Born in 1901 to a poor family in Florence, South Carolina, William H. Johnson moved to New York at age 17, just in time for the first flowering of the Harlem Renaissance, a thriving African American cultural movement. Working a variety of jobs, he saved enough money to pay for an art education at the prestigious National Academy of Design. Johnson worked with painter Charles Hawthorne, who raised funds to send Johnson abroad to study.
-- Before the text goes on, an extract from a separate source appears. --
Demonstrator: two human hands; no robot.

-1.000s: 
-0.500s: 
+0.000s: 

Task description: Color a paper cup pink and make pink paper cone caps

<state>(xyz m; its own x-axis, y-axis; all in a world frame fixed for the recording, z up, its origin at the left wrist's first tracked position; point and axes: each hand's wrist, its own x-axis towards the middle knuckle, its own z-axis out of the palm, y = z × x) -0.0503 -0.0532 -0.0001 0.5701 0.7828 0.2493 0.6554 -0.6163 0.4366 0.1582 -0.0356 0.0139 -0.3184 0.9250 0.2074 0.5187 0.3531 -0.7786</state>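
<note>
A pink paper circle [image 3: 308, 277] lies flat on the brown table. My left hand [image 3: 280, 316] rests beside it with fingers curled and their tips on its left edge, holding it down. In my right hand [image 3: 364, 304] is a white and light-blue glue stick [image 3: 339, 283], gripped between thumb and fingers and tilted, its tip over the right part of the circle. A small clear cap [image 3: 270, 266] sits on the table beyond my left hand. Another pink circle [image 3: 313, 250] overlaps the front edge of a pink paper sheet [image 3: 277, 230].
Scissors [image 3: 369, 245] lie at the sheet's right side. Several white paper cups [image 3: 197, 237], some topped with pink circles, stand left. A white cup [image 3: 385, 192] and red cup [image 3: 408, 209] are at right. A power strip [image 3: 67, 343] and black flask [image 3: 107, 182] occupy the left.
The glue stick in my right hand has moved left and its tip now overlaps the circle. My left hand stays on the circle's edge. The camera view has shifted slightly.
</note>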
He spent the late 1920s in France, absorbing the lessons of modernism. During this period he married Danish artist Holcha Krake, and the couple spent most of the 1930s in Scandinavia, where Johnson's interest in folk art had a profound impact on his work. While in Europe, Johnson also came in contact with the art of Edvard Munch, whose rough-gouged experimental woodcuts inspired a generation of artists in the 1920s to try new printmaking techniques. The unevenly inked areas in some of the artist’s woodblock prints suggest that Johnson did not use a printing press but instead applied pressure to the back of the paper with the bowl of a spoon or the heel of his hand to transfer the wet ink from the block to the paper.

Blind Singer
William H. Johnson (1901–1970)
Blind Singer, c. 1939–1940
Smithsonian American Art Museum
Gift of Mrs. Douglas E. Younger

Returning with Holcha to the United States in 1938, Johnson continued to make block prints. At the same time, he was also attracted to the screenprint technique, which was becoming popular with American artists. In fact, it was with his screenprints that Johnson made his most lasting mark as a printmaker. The bright-hued, opaque inks and hand-cut stencils used for making screenprints proved to be ideal for translating the sharp edges and flat expanses of his new tempera painting style, which appears to have been inspired in equal parts by the colorful cartoons of his childhood, the folk art of Scandinavia and North Africa, and the African American folk traditions of the United States.

Although Johnson gained recognition as an artist both in this country and abroad, financial security remained elusive. Following his wife's death in 1944, Johnson’s physical and mental health deteriorated and he spent the final twenty-three years of his life in obscurity, confined to a state hospital in Long Island, New York.